Our Lead Construction Broker, Josh Woodward provides an update on London market rates, capacity and appetite after H1 2022.

Rates:

  • At the end of the last quarter, we anticipated that the pace of rate increases would slow even more than experienced towards the end of 2021. The first half of 2022 saw continued rate stabilisation with only a very slight upward curve on average rates for both projects and annuals. The plateauing of rates suggests that we are approaching (but have not yet reached) the tipping point in the market cycle. Nonetheless, even when the market does eventually reach this stage we are not expecting to see a rapid softening as we have in the past, partly due to the influence of insurer profitability which to some extent is still recovering from the tail of the soft-market.
  • More challenging risk types, such as timber frame or projects exposed to water damage, continued to attract additional scrutiny with decisions on rating largely dependent on the quality of the risk management protocols in place.
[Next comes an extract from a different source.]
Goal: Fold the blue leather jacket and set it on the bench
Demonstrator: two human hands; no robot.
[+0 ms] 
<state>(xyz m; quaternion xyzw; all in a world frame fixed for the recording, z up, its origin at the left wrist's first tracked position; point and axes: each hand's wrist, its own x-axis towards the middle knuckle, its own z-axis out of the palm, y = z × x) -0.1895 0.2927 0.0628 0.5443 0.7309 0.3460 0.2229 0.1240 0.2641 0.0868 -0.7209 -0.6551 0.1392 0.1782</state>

These requirements are not expected to disappear, so the development and articulation of thoroughly considered water management plans and fire risk strategies to insurers will remain paramount. 
  • Annual programmes have seen steady year-on-year rating increases imposed by insurers in recent times, and H1 generally saw a continuation of this trend. That said, as competitive tension on annual business continues it is naturally anticipated that rate increases could level out as many insurers focus on growing their annual portfolios. Locking in rates under long-term agreements (LTAs) was recommended when the market started to harden, but growing competition poses the question as to whether the opposite could soon be a more strategic approach. 

 

Appetite:

  • Market appetite in the first half of 2022 remained broad, with a significant volume of enquiries ever-present. Underwriter responses are consequently still slower than historically, so presentation of risk and robust broking has continued to prove critical in eliciting positive underwriter engagement and in turn finding the best solutions.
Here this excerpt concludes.